ABOUT THIS EXERCISE: Apart from the pictures, which must be omitted, restate the data exactly.

DATA PROVIDED:
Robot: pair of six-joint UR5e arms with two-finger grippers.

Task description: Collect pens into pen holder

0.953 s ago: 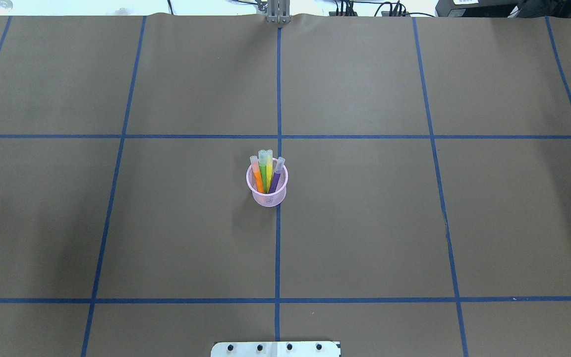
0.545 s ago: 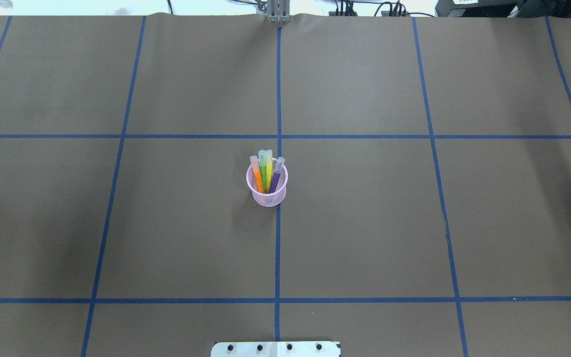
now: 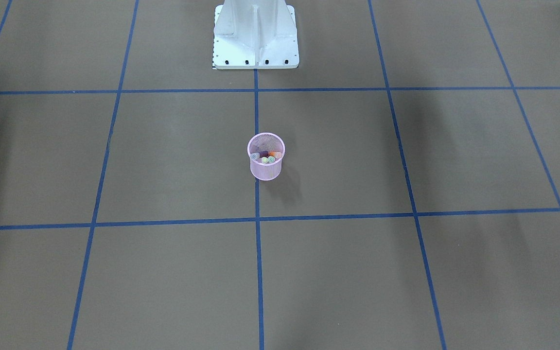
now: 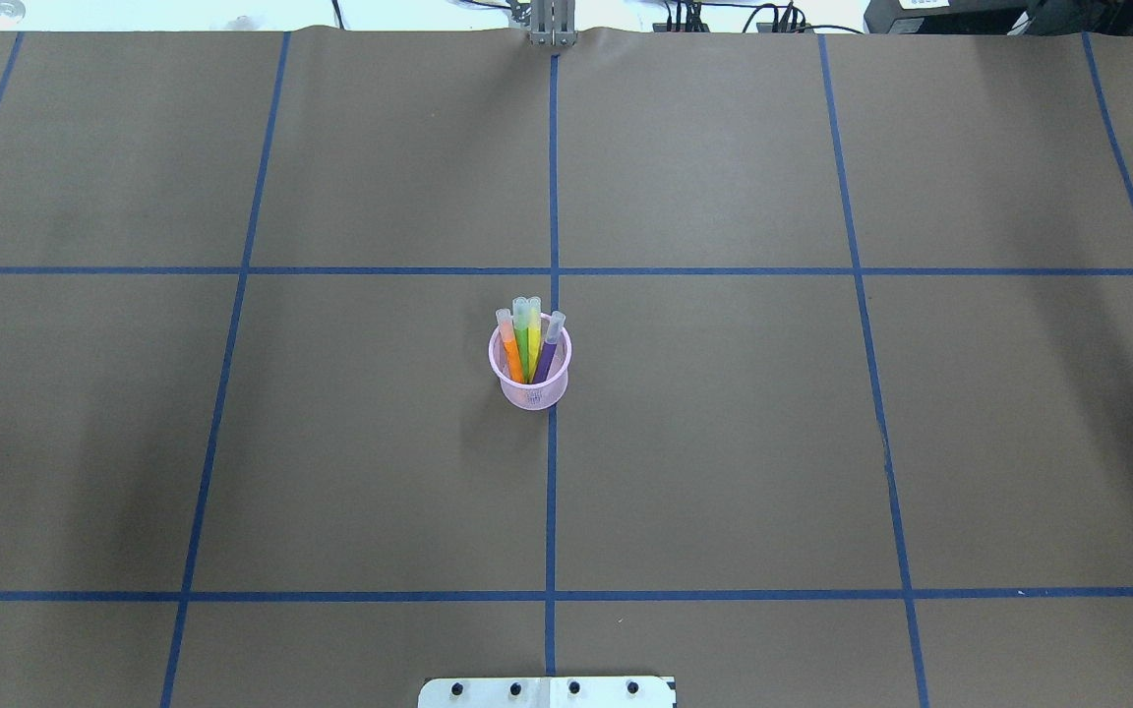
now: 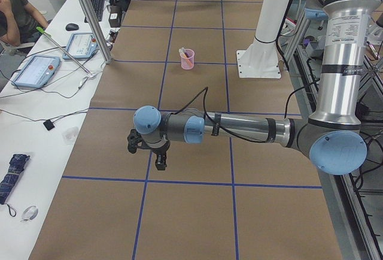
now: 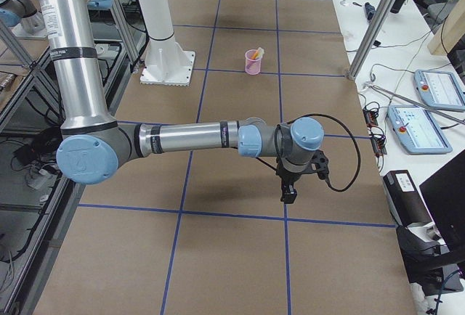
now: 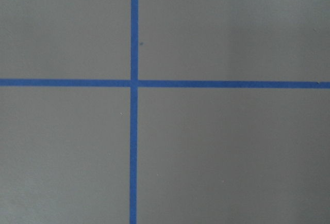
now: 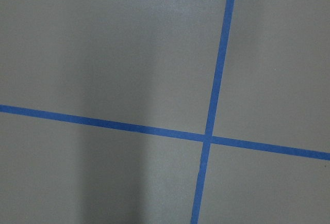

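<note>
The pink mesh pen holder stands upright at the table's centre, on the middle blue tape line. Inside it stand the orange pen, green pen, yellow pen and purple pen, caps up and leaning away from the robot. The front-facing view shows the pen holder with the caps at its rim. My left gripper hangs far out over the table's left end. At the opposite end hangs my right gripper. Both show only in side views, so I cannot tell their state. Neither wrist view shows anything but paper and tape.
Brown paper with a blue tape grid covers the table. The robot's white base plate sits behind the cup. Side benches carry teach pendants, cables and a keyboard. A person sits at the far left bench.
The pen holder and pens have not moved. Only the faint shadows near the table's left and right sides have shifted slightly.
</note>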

SOLUTION FOR THIS EXERCISE:
Robot: pair of six-joint UR5e arms with two-finger grippers.

Task description: Collect pens into pen holder

0.953 s ago: 
0.545 s ago: 
now: 
now: 
now: 
now: 
now: 
now: 

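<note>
The pink mesh pen holder stands upright at the table's centre, on the middle blue tape line. Inside it stand the orange pen, green pen, yellow pen and purple pen, caps up and leaning away from the robot. The front-facing view shows the pen holder with the caps at its rim. My left gripper hangs far out over the table's left end. At the opposite end hangs my right gripper. Both show only in side views, so I cannot tell their state. Neither wrist view shows anything but paper and tape.
Brown paper with a blue tape grid covers the table. The robot's white base plate sits behind the cup. Side benches carry teach pendants, cables and a keyboard. A person sits at the far left bench.
The pen holder and pens have not moved. Only the faint shadows near the table's left and right sides have shifted slightly.
</note>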

No additional work is needed on this exercise.